**GOAL OF THE EXERCISE**
Every line below is to be quoted exactly, with nothing added or dropped.

[Stored items]
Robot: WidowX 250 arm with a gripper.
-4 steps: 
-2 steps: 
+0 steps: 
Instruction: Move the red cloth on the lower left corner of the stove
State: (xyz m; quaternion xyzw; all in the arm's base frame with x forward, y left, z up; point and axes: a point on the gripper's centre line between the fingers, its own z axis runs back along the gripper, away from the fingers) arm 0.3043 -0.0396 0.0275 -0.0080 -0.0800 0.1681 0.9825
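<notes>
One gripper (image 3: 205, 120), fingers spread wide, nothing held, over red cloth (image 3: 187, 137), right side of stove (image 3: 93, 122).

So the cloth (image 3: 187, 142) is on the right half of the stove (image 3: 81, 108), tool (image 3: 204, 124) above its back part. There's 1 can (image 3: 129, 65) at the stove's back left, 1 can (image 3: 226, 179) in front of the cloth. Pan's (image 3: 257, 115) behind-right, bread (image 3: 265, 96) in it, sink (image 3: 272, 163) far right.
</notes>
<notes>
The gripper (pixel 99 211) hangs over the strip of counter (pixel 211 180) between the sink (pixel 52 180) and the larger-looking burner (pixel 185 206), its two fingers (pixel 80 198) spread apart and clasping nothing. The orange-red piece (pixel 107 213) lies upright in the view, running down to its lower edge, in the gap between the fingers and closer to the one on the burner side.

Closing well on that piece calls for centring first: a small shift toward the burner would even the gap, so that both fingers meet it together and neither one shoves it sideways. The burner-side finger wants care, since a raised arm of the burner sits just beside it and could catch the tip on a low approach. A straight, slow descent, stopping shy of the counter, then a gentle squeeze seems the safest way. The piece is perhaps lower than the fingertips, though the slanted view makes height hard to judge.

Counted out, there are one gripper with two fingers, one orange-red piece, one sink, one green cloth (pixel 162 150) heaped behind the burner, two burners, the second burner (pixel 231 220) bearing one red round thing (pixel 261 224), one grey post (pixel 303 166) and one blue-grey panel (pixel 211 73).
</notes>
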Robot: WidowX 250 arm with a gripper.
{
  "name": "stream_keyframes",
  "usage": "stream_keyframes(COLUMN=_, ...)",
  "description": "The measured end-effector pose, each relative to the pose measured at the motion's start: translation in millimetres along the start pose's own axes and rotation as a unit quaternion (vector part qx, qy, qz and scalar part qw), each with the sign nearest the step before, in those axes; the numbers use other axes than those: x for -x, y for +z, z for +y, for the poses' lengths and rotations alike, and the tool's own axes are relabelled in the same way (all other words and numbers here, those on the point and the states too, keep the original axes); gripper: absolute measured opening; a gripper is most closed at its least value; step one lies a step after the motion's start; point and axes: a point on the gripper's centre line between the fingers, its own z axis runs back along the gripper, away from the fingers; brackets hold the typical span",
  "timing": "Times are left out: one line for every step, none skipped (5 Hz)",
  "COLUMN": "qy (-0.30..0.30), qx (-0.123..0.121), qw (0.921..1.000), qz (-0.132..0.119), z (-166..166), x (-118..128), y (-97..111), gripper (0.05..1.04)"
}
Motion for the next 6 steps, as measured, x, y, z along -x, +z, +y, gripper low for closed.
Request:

**RESPONSE**
Robot: WidowX 250 arm with a gripper.
-4 steps: 
-2 steps: 
+0 steps: 
Instruction: Move the red cloth on the lower left corner of the stove
State: (xyz m; quaternion xyzw; all in the arm's base frame with x forward, y left, z up; point and axes: a point on the gripper's centre line between the fingers, its own z axis runs back along the gripper, away from the fingers) arm 0.3043 -0.0396 0.0275 -0.0080 -0.0800 0.1681 0.9825
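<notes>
One gripper (image 3: 205, 120), fingers spread wide, nothing held, over red cloth (image 3: 187, 137), right side of stove (image 3: 93, 122).

So the cloth (image 3: 187, 142) is on the right half of the stove (image 3: 81, 108), tool (image 3: 204, 124) above its back part. There's 1 can (image 3: 129, 65) at the stove's back left, 1 can (image 3: 226, 179) in front of the cloth. Pan's (image 3: 257, 115) behind-right, bread (image 3: 265, 96) in it, sink (image 3: 272, 163) far right.
</notes>
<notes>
The gripper (pixel 99 211) hangs over the strip of counter (pixel 211 180) between the sink (pixel 52 180) and the larger-looking burner (pixel 185 206), its two fingers (pixel 80 198) spread apart and clasping nothing. The orange-red piece (pixel 107 213) lies upright in the view, running down to its lower edge, in the gap between the fingers and closer to the one on the burner side.

Closing well on that piece calls for centring first: a small shift toward the burner would even the gap, so that both fingers meet it together and neither one shoves it sideways. The burner-side finger wants care, since a raised arm of the burner sits just beside it and could catch the tip on a low approach. A straight, slow descent, stopping shy of the counter, then a gentle squeeze seems the safest way. The piece is perhaps lower than the fingertips, though the slanted view makes height hard to judge.

Counted out, there are one gripper with two fingers, one orange-red piece, one sink, one green cloth (pixel 162 150) heaped behind the burner, two burners, the second burner (pixel 231 220) bearing one red round thing (pixel 261 224), one grey post (pixel 303 166) and one blue-grey panel (pixel 211 73).
</notes>
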Robot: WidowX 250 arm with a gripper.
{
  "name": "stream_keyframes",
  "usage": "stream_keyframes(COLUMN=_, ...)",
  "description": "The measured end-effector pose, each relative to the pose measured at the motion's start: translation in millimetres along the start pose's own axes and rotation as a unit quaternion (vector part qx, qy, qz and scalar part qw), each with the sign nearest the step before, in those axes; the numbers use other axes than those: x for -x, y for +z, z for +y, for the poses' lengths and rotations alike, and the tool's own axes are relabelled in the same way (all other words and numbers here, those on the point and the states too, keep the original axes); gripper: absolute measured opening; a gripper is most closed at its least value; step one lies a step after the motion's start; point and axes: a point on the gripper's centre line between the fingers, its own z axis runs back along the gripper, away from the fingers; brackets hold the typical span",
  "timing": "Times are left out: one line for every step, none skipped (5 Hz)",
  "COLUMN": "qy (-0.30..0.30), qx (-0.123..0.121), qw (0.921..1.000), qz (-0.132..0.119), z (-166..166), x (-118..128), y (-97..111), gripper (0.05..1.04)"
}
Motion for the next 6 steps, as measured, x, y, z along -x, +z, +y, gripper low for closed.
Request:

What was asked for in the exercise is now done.